I did some additional profiling of my code.  While the application uses 10
ranks, this particular image breaks into two totally independent pieces,
and we split the world communicator, so really this section of code is
using 5 ranks.

There was a ~16 GB allocation buried way inside several layers of classes
that I was not tracking in my total memory calculations that was part of
the issue... obviously nothing to do with OpenMPI.
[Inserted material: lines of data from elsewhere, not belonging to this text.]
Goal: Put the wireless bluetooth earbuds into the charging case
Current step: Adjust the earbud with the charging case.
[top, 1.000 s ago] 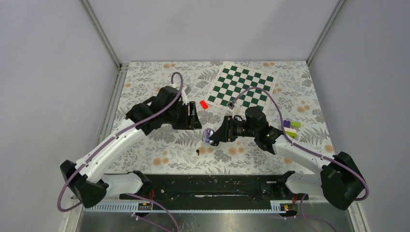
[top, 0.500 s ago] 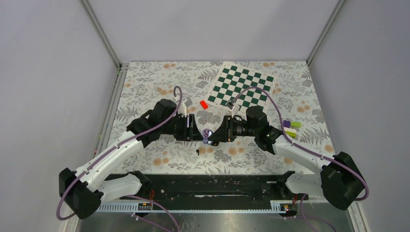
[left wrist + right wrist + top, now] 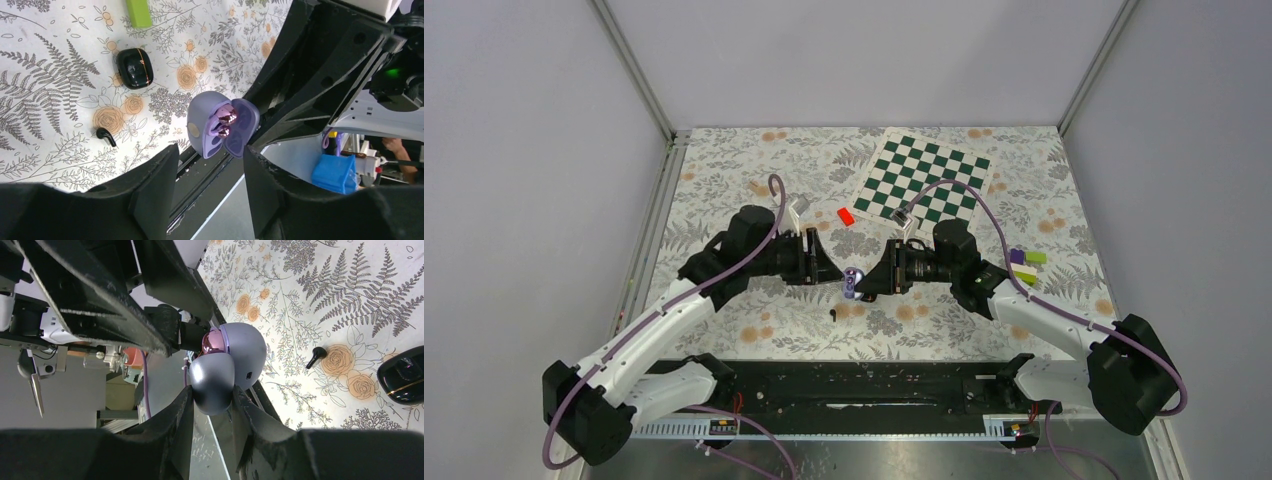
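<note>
The top camera looked down from above and behind the robot, far enough back to take in the whole floral table. The two wrist cameras faced each other at close range, both rolled sideways. Both showed the open lilac case between them and the black case on the table.

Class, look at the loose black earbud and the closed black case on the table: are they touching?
Apart. The left wrist view shows a strip of floral tablecloth between the black earbud and the black case.
</note>
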`<state>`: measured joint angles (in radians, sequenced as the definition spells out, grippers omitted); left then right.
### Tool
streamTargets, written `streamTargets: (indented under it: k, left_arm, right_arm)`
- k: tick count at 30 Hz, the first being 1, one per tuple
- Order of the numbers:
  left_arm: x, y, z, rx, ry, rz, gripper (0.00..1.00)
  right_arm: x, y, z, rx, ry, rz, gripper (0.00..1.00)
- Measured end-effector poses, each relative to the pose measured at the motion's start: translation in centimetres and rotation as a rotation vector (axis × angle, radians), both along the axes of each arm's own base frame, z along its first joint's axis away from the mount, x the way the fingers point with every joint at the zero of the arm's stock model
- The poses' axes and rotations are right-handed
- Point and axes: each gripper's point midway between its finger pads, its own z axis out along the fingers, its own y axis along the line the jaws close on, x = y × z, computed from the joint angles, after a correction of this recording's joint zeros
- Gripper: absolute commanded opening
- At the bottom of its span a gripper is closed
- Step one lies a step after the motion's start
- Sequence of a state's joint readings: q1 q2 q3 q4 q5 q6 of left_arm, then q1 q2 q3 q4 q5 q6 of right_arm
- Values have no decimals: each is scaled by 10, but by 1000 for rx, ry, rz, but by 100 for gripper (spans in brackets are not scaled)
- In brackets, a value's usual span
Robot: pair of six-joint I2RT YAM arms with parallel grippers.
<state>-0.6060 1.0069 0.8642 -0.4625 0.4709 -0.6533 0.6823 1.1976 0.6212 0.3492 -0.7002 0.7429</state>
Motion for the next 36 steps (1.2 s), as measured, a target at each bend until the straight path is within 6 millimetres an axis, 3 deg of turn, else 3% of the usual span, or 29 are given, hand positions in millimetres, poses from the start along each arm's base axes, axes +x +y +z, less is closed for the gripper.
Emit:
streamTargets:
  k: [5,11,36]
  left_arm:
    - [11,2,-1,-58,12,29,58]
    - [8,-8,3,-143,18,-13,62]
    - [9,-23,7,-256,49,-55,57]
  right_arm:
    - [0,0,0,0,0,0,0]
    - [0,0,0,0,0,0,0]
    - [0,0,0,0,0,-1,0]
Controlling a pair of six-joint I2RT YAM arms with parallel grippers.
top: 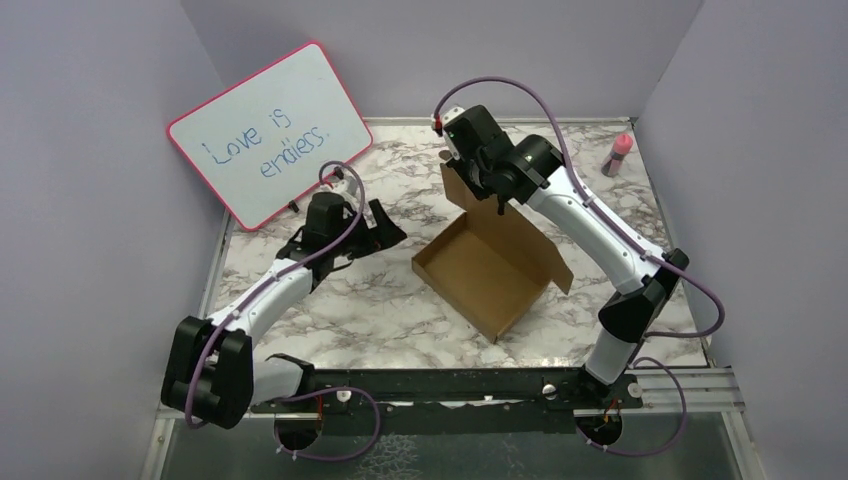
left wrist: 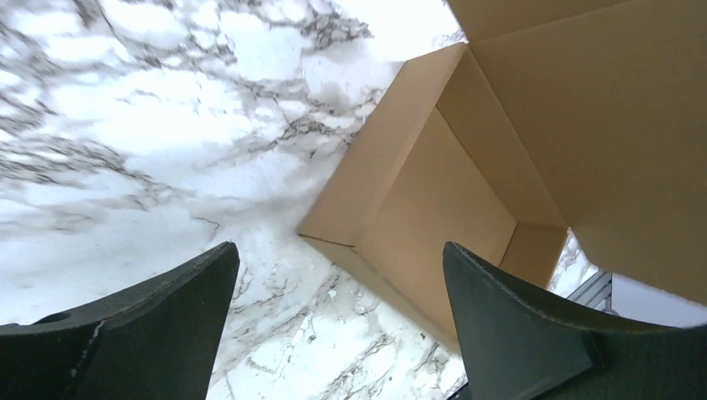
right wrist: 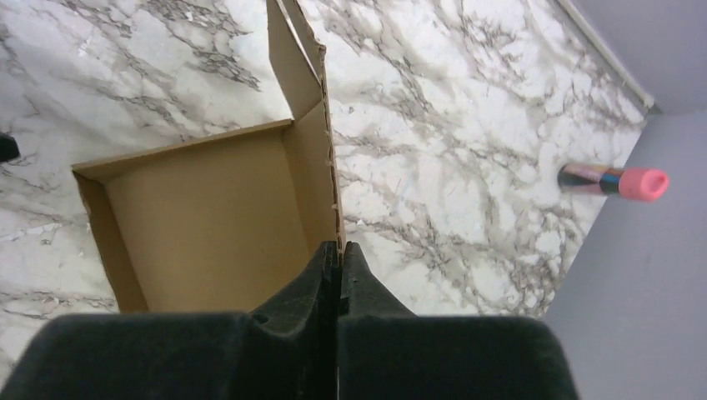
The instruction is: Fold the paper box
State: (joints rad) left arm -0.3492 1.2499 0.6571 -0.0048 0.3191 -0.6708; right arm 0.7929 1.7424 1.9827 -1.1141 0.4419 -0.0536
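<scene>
**Paper box.** The paper box (top: 480, 265) lies near the middle of the marble table (top: 350, 310), turned so that 1 corner faces the arm bases. It forms a shallow open tray with its low walls standing. 1 wide panel rises from the far right side of the tray and leans back toward the right arm. The inside of the tray is plain brown.

**Right claw.** The right gripper (top: 497, 200) sits at the upper edge of the raised panel. In the right wrist view its 2 fingers (right wrist: 292, 292) are pressed together, and the thin cardboard edge runs straight into the seam between them. The claw is clenched on the panel of the paper box (right wrist: 208, 225).

**Left claw.** The left gripper (top: 385, 232) hovers to the left of the tray, near it but apart from it. In the left wrist view its 2 fingers (left wrist: 167, 325) stand wide apart and touch nothing. The near corner of the paper box (left wrist: 433, 192) shows between them. The claw is released.

**Other items.** A pink-framed whiteboard (top: 270, 130) leans at the far left. A pink-capped marker (top: 618, 153) lies by the far right wall.
</scene>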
For the MPI_Allgatherv() stage, there is ~13 GB of data spread roughly
evenly across 5 ranks that we're gathering via MPI_Allgatherv().  During
that function call, I see 6-7 GB extra allocated which must be due to the
underlying buffers used for transfer.  I tried PMPI_Allgatherv() followed
by MPI_Barrier() but I saw the same 6-7 GB spike.  Examining the code more
closely, there is a way I can rearchitect this to send less data across the
ranks (each rank really just needs several rows above and below itself, not
the entire global data).

So, I think I'm set for now - thanks for the help.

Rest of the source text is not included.